By doing so I feel that its helped many and made professionals much more aware of what ocd really is all about, it’s not just the handwashing and checking, it does take many manifestations, especially with fear of harming babies / newborns in mums, and dads of course too. I have also attended DR.Heather Sequiera psychologist training courses, sharing my lived experiences with those psychologists that are being educated about OCD.

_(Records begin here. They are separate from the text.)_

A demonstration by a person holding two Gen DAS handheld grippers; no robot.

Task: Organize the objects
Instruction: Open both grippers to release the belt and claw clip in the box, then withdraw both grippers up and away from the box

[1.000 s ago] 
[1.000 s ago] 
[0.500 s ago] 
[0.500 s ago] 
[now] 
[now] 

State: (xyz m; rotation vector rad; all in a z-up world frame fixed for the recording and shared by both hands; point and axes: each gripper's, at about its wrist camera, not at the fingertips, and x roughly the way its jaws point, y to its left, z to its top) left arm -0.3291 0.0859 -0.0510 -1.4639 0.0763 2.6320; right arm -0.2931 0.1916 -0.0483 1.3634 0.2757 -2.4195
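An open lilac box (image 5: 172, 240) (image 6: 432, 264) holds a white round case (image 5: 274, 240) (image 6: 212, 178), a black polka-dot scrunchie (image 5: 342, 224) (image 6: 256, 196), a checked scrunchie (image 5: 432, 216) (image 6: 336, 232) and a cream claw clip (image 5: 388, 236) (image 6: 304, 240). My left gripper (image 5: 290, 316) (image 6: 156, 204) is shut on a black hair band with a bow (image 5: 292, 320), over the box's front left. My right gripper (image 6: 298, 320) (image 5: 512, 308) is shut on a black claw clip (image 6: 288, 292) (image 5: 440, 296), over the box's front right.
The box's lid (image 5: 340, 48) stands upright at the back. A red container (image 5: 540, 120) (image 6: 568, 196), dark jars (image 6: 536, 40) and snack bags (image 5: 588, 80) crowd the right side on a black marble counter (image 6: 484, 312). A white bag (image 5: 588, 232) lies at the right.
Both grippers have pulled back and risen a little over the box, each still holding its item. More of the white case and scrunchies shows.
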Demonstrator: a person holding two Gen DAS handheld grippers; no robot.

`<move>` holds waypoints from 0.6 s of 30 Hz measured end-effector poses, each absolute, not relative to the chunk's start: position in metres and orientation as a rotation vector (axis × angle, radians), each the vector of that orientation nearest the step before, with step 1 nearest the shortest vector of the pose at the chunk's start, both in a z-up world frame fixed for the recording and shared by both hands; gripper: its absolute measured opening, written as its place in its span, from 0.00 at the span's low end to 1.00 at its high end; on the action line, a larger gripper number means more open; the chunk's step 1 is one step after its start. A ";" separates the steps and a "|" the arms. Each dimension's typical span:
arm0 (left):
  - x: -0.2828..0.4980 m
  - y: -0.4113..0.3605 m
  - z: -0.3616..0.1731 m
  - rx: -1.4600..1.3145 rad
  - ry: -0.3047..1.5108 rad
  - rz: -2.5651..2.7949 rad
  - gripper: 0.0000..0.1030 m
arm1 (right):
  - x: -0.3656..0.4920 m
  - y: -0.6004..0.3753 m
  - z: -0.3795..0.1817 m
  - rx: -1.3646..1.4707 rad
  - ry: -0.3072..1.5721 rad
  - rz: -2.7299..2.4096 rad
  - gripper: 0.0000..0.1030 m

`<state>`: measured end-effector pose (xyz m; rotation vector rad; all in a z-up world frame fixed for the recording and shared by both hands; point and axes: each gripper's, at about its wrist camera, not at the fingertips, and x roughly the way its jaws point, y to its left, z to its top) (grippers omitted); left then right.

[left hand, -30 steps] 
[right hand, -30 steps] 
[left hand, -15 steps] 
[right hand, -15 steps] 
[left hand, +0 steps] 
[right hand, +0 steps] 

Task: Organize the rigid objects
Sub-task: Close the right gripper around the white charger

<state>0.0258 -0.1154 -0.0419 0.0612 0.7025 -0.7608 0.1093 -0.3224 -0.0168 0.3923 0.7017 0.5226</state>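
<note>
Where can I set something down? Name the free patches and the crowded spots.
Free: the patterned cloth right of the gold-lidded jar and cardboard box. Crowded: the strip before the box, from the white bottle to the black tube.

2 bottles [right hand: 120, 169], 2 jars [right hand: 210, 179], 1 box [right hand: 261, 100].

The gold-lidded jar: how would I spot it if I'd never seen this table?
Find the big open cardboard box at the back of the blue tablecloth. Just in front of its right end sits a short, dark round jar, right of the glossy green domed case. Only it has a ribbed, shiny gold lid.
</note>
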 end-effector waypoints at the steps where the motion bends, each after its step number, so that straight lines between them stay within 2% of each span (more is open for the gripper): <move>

Over the last couple of years I have organised “picnic in the park” in London for those that suffer with ocd and the families and carers alike, it has been a good opportunity for people to join together and perhaps share stories, support or to just join together and have a nice afternoon together. This year we hope to hold one in the middle area of the uk.
I launched a weekly ocd chat on twitter around 18 months ago, where we get a chance to discuss different aspects of ocd, carers aspects, and a general way of sharing awareness at the same time. It’s normally on a Tuesday evening at 8pm UK time under the hashtag #ASKASHOCD which is also a recognised hashtag by the UK’s leading mental health charity MIND because its important that if you are to use twitter or any other social media network, the information often can be misleading.
If I was to offer any advice now, I would always suggest that if you are or believe you are suffering from ocd do seek help asap.